▶ WHAT YOU WILL DO
Only the lines below starting at the one that contains "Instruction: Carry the" and ending at the one that contains "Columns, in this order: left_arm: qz" are to be reproduced, exactly and with both ends kept.

*** Block opens ***

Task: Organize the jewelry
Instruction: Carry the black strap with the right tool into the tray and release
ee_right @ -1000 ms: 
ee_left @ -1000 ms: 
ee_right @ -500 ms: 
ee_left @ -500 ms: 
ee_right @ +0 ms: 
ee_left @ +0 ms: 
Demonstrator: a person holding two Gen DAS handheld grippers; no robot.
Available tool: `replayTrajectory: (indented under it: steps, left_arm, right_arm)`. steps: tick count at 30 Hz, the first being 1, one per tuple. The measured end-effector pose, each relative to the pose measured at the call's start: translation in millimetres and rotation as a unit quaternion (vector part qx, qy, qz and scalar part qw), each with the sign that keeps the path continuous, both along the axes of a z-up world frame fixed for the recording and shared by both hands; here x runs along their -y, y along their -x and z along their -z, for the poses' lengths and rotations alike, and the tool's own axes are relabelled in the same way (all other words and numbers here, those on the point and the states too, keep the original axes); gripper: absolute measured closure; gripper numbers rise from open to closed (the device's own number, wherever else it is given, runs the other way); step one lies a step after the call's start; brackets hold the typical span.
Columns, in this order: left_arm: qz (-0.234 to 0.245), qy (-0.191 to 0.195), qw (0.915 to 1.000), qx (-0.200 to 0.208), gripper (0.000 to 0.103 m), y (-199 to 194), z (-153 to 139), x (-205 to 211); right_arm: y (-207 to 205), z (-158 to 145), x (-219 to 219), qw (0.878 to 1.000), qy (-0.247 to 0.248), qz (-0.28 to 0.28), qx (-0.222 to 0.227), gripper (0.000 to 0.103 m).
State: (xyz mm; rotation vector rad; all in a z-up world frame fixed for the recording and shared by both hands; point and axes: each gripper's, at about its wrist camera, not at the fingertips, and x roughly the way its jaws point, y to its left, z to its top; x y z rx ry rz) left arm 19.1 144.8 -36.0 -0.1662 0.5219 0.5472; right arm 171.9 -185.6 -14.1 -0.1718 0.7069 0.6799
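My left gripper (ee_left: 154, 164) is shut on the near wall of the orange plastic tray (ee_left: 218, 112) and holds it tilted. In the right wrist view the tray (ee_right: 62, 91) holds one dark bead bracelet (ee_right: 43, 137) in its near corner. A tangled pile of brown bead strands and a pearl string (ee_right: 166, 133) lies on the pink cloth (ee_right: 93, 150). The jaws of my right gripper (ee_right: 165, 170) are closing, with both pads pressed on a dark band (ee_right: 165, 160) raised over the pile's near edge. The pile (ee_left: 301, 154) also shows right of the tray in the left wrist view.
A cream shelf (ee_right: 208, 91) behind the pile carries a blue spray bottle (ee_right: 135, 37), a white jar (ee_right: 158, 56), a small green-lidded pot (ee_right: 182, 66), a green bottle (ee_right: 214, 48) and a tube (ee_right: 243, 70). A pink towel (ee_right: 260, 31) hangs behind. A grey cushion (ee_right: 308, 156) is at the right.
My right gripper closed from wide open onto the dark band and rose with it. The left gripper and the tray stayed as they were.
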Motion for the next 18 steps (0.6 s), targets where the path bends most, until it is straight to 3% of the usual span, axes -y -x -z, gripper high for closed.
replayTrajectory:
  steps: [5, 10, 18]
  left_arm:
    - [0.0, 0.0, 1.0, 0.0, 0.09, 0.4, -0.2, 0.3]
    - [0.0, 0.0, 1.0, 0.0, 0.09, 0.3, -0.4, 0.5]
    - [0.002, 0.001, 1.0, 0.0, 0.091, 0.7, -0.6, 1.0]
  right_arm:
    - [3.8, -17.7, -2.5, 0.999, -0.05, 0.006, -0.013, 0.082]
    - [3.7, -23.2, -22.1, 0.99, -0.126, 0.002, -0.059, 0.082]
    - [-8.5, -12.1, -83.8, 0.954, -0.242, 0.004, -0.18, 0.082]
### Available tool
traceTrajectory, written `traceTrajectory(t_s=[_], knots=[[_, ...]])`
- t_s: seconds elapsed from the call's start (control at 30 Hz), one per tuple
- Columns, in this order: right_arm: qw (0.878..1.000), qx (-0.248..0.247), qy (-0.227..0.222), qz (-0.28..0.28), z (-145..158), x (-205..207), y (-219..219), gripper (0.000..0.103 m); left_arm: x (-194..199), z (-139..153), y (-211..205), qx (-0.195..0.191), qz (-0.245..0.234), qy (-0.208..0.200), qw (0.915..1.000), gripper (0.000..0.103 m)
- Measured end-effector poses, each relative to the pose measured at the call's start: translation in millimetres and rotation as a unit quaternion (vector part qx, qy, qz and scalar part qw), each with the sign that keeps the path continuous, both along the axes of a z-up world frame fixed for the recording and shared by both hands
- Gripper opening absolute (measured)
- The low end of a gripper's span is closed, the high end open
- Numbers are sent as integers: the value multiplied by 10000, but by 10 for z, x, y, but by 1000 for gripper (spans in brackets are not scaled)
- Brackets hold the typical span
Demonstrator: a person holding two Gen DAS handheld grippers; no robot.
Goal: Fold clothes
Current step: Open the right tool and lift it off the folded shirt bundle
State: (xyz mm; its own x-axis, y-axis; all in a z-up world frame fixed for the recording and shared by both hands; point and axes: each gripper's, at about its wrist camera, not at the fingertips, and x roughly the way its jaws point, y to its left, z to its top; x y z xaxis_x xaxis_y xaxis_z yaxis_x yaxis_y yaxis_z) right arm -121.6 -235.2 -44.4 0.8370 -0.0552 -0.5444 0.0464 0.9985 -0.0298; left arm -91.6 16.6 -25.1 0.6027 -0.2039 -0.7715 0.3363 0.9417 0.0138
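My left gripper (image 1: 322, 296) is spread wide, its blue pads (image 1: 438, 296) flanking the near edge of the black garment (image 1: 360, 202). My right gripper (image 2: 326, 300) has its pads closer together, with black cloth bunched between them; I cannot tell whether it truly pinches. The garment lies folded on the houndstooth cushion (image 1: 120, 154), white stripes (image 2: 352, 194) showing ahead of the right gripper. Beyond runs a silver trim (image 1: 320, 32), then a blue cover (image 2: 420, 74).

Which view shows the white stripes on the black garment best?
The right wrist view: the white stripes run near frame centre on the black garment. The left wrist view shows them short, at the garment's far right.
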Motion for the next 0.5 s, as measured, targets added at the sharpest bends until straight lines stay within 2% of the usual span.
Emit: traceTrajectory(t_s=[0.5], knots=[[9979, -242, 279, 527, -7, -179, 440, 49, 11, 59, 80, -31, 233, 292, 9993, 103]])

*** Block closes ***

▶ SOLUTION TO THIS PROBLEM
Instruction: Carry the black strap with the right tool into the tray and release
ee_right @ -1000 ms: 
ee_left @ -1000 ms: 
ee_right @ -500 ms: 
ee_left @ -500 ms: 
ee_right @ +0 ms: 
ee_left @ +0 ms: 
Demonstrator: a person holding two Gen DAS handheld grippers; no robot.
Available tool: `replayTrajectory: (indented under it: steps, left_arm, right_arm)`. steps: tick count at 30 Hz, the first being 1, one per tuple. The measured end-effector pose, each relative to the pose measured at the call's start: translation in millimetres and rotation as a unit quaternion (vector part qx, qy, qz and scalar part qw), each with the sign that keeps the path continuous, both along the axes of a z-up world frame fixed for the recording and shared by both hands; here x runs along their -y, y along their -x and z along their -z, for the poses' lengths and rotations alike, and the tool's own axes are relabelled in the same way (all other words and numbers here, those on the point and the states too, keep the original axes); gripper: absolute measured closure; gripper numbers rise from open to closed (the device's own number, wherever else it is given, runs the other way); step one lies a step after the call's start; brackets hold the typical span.
Columns, in this order: left_arm: qz (-0.234 to 0.245), qy (-0.191 to 0.195), qw (0.915 to 1.000), qx (-0.200 to 0.208), gripper (0.000 to 0.103 m), y (-199 to 194), z (-153 to 139), x (-205 to 211); right_arm: y (-207 to 205), z (-158 to 145), x (-219 to 219), qw (0.878 to 1.000), qy (-0.247 to 0.248), qz (-0.28 to 0.28), qx (-0.222 to 0.227), gripper (0.000 to 0.103 m).

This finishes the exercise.